Engineering Contradictions & Design Principles
Engineering Contradiction Analysis
1Productivity
If traditional login screens or biometric scanners are used for user identification, then authentication security is maintained, but user experience and interaction efficiency deteriorate due to cumbersome and time-consuming processes
Solution Approach 1:
The system performs user identification automatically by analyzing input characteristics (typing speed, gesture patterns, pressure) without requiring explicit user authentication actions. The capacitance module continuously monitors and compares these characteristics against stored user profiles, enabling seamless, background authentication that improves efficiency while maintaining security
Solution Approach 2:
User profiles containing authentication characteristics are pre-stored in the memory during a calibration phase. This preliminary action enables rapid comparison and identification during actual use, eliminating the need for time-consuming login processes while maintaining accurate user verification
2Measurement precision
If explicit authentication methods like passwords or biometric scanners are implemented, then user identification accuracy is ensured, but time consumption increases
Solution Approach 1:
The capacitance module continuously monitors user input characteristics (typing speed, gesture endpoints, pressure patterns) throughout normal device interaction. This continuous data collection and comparison against stored profiles enables accurate user identification to occur in the background during natural usage, eliminating separate authentication steps and reducing time loss while maintaining high identification accuracy
3Measurement precision
If multiple user profiles with detailed attributes are stored for accurate identification, then user identification precision improves, but memory requirements and data processing complexity increase
Solution Approach 1:
The system extracts and stores only the most discriminative input characteristics (typing speed, gesture endpoint patterns, pressure attributes, movement patterns) that are essential for user identification. By selectively extracting these key features rather than storing all possible input data, the system achieves high identification precision while minimizing memory requirements and data processing complexity
Applied Scientific Principles
This section explains which scientific principles are used to turn an abstract innovation direction into a practical engineering solution.

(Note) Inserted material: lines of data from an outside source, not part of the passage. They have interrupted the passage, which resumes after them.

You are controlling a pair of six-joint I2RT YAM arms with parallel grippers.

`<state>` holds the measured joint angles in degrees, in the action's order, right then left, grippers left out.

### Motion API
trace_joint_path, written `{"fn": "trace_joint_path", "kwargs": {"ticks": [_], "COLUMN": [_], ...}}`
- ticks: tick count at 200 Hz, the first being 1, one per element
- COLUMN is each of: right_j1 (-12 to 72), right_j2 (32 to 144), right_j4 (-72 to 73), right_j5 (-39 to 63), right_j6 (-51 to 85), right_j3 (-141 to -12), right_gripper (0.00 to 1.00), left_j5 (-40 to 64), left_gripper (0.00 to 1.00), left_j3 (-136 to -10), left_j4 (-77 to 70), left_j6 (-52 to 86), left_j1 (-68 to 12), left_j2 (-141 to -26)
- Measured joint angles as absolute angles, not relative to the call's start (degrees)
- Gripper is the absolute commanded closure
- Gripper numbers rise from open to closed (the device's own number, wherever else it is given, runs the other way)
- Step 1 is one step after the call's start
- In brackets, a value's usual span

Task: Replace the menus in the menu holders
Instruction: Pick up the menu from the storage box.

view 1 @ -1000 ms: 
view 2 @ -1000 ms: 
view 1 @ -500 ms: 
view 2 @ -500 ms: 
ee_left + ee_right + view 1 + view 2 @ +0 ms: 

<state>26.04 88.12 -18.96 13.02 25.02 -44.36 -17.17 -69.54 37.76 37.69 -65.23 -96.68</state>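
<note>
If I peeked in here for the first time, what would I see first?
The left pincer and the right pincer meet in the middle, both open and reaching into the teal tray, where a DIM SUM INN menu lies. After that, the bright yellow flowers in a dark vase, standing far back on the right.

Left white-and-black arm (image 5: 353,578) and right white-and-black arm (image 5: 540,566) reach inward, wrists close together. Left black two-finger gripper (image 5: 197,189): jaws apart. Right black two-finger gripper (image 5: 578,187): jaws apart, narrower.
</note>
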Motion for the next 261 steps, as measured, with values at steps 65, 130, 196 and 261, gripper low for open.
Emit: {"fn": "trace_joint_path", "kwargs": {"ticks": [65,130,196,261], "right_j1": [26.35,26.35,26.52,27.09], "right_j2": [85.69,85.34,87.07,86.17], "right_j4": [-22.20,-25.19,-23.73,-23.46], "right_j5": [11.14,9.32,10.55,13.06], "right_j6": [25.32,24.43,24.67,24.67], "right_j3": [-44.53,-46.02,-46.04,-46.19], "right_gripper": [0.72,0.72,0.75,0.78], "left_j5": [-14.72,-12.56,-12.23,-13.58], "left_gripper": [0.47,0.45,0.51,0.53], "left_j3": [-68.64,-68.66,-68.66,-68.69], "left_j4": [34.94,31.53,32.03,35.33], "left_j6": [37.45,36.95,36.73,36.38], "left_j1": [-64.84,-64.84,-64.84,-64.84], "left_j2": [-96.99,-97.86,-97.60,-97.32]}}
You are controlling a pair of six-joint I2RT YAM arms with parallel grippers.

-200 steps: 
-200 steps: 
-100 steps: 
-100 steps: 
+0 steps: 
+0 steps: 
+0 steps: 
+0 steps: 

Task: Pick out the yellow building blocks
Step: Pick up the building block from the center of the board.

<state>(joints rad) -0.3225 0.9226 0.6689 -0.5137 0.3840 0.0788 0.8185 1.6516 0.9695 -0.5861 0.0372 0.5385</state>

Function Achieved in This Case
Enables quick and accurate user identification without explicit authentication, enhancing user experience and efficiency by leveraging unique user interaction patterns.
Implementation Method 1
a capacitance module may include a set of electrodes, a processor in communication with the set of electrodes... detecting a response to the human-verification prompt using a user input sensor in the capacitance module
Data Source
AI summary
A capacitance module may include a set of electrodes, a processor in communication with the set of electrodes, and memory in communication with the processor. The memory may include programmed instructions that cause the capacitance module, when executed, to determine a user identity by comparing input attributes of an unprompted input with at least one user attribute stored in the memory.